Avec #MeToo, une digue est tombée. Celle de la honte qui détruisait la vie des femmes depuis des siècles. Jusqu’à ces derniers temps, une victime subissait la double peine, coupable d’être agressée et de parler. Les prédateurs en ont profité, jusqu’à plus soif, en toute impunité. Cette peur des proies doit disparaître et ne jamais revenir. C’est aux ordures de trembler.
Depuis #MeToo, les brutes réfléchissent à deux fois avant d’insister lourdement ou de forcer. Peu prennent conscience qu’ils confondent sexe et domination. La plupart ont simplement peur. Moins de la justice, qui passe si rarement dans ces affaires, que du tribunal de l’opinion. Cette justice de compensation, expiatoire, est forcément expéditive.
C’est aux ordures de trembler
Les victimes ont besoin de l’opinion pour tenir bon. Demandez à Henda Ayari le calvaire qu’elle traverse. Dans l’affaire Ramadan, comme dans l’affaire Weinstein ou Epstein, des dizaines de femmes livrent le même récit, glaçant, malgré les insultes et les menaces. La justice dira sa vérité, mais de tels détails, courageux et recoupés, dessinent de vrais monstres.
PAROLE CONTRE PAROLE
D’autres affaires sont plus délicates à trancher. Les cas de « parole contre parole ». Lorsqu’une seule personne accuse une personne publique ou célèbre, parfois sans porter plainte, qu’il s’agisse d’un ministre ou d’un chanteur, on ne peut exclure la volonté de nuire ou de se venger.

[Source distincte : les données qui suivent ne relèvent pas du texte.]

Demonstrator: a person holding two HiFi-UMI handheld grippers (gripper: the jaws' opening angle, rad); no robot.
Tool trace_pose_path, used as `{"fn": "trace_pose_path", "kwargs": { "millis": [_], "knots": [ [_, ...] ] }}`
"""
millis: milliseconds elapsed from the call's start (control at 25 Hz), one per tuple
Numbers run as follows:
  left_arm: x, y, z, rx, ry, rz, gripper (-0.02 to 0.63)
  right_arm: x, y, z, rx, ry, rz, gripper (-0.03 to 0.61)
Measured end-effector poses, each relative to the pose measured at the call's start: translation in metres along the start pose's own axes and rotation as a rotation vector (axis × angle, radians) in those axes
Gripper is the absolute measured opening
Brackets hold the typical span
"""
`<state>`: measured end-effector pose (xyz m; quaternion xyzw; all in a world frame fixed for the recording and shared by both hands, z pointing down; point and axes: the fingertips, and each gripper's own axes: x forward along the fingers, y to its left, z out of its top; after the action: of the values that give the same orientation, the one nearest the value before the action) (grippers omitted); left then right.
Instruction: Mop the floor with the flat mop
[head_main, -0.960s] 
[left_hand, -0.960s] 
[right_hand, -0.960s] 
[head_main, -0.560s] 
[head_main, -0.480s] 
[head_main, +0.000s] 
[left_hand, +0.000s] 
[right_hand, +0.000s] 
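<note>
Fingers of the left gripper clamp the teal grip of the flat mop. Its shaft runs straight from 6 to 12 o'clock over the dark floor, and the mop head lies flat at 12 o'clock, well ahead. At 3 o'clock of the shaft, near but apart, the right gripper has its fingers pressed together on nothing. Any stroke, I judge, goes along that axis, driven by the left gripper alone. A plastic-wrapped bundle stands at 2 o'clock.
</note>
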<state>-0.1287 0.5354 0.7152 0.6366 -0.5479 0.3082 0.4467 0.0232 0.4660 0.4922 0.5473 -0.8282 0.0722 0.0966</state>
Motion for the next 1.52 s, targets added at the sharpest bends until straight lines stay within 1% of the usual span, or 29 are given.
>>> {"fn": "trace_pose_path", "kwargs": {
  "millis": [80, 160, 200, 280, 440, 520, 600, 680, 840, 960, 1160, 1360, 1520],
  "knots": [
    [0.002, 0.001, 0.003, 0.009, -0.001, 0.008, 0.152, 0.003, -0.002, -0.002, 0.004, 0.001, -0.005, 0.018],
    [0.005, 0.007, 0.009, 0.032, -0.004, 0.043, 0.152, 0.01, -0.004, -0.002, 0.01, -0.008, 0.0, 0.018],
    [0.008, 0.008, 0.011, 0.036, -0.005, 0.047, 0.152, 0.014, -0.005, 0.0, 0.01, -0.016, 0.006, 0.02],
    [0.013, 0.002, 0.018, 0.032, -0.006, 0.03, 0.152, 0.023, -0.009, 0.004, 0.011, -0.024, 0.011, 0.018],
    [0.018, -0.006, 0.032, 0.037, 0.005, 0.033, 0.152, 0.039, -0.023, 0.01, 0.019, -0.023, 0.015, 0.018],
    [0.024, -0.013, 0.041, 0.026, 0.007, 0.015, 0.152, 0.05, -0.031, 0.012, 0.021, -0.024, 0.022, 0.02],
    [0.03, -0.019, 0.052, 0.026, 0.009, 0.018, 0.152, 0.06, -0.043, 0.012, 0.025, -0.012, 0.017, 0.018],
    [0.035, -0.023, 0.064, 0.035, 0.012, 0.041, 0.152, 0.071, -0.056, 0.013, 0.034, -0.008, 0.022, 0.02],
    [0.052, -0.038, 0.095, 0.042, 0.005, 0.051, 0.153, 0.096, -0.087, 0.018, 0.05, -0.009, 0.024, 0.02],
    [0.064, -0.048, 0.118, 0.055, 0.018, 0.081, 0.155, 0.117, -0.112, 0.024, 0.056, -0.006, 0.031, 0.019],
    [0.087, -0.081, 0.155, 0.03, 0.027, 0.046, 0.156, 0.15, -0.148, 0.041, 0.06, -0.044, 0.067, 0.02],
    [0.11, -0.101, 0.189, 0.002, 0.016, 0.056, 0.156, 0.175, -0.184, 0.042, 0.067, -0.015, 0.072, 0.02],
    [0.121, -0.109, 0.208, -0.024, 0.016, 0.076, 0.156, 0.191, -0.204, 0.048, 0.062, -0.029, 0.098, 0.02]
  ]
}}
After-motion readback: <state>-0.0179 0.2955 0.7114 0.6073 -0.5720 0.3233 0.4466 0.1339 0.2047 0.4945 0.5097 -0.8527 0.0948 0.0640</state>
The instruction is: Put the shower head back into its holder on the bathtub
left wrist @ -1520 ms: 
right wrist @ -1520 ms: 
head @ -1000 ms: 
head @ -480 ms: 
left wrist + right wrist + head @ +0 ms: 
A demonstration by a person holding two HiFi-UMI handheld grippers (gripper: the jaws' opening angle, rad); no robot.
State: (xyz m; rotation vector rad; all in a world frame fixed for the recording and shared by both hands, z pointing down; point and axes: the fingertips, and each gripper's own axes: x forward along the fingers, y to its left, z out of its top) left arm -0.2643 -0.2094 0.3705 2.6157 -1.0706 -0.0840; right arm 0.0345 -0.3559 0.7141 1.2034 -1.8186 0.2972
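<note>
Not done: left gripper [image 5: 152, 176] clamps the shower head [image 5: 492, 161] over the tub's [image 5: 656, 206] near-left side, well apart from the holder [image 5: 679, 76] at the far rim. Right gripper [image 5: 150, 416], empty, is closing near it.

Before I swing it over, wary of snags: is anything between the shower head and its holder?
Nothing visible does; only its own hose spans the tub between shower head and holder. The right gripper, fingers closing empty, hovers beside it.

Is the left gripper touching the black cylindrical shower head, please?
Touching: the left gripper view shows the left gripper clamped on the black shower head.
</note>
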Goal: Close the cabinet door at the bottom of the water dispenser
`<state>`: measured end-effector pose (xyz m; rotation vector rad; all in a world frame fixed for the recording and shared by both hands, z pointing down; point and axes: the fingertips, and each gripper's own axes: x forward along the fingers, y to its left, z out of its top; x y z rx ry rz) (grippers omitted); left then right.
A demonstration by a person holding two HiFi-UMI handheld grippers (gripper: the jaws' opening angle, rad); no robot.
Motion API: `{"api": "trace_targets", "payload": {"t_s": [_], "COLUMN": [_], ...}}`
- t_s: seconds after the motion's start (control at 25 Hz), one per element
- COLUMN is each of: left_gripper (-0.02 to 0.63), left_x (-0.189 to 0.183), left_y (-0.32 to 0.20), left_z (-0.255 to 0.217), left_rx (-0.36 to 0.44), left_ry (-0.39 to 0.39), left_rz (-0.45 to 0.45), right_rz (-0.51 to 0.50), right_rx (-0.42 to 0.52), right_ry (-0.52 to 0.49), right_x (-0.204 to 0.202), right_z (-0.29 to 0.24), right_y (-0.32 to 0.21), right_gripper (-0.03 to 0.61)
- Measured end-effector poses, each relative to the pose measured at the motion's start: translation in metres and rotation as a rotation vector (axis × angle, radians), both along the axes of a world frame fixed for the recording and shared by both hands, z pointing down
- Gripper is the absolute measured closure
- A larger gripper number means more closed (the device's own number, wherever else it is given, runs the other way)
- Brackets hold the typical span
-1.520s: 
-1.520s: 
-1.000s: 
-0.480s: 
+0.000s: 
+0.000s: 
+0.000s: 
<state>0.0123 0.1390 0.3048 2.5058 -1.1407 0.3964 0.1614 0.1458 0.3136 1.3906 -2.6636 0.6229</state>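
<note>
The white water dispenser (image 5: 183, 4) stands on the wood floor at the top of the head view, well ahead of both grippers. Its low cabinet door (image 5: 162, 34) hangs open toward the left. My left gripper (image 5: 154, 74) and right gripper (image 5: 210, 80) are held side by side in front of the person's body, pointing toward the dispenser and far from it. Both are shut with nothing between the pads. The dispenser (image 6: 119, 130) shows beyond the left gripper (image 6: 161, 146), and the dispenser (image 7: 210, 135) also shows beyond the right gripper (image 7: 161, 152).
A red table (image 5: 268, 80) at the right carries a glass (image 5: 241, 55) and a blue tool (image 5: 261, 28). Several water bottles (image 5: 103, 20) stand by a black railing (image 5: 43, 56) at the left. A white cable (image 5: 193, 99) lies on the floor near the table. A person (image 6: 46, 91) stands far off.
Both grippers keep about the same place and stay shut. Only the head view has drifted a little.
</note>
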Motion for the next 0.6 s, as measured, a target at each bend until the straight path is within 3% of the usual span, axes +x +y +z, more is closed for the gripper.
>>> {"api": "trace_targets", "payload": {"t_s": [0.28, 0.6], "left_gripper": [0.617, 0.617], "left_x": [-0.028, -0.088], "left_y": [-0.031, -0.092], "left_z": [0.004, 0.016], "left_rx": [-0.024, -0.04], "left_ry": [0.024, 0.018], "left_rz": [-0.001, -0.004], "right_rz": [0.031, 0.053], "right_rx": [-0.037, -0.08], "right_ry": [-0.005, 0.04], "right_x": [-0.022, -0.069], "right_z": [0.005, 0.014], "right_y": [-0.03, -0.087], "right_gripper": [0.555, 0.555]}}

Ibrahim Maalouf vient d’être innocenté des attouchements qu’une jeune fan, mineure, lui reprochait d’avoir commis. Sa vie d’homme ne s’en remettra jamais tout à fait.
Si la presse ne vivait pas des scandales, ces affaires-là – « parole contre parole » – devraient rester privées. Le tort causé par une seule accusation dépasse de loin ce qu’un verdict lointain peut réparer. Surtout si l’on commence à mettre sur le même pied de gravité le harcèlement, la balourdise, l’abus de faiblesse et le viol.
GROTESQUE PARODIE DES CÉSARS 2020
Dans l’affaire Darmanin, le récit même des plaignantes évoque davantage le sordide marchandage, l’abus de faiblesse, que le viol à proprement parler. N’est-ce pas déjà assez grave pour forcer le trait ? Christophe Girard, lui, est carrément lynché pour les crimes d’un autre, par des justicières qui ont bien voulu se faire élire sur la même liste, mais hurlent « Bienvenue à pédoland » une fois élues conseillères à la Mairie de Paris. Grotesque parodie des Césars 2020.
Depuis que le féminisme est devenu un pouvoir, il est tentant d’en abuser. Tout homme accusé par une femme se voit traité comme un violeur avéré, dans les gazettes comme sur nos murs. À ce compte, n’importe qui peut voir demain sa carrière brisée, sur la simple foi d’une parole finalement démentie ou regrettée. Ce tout nouveau contexte change tout. Parce qu’il devient un pouvoir, le féminisme doit se montrer plus responsable que jamais.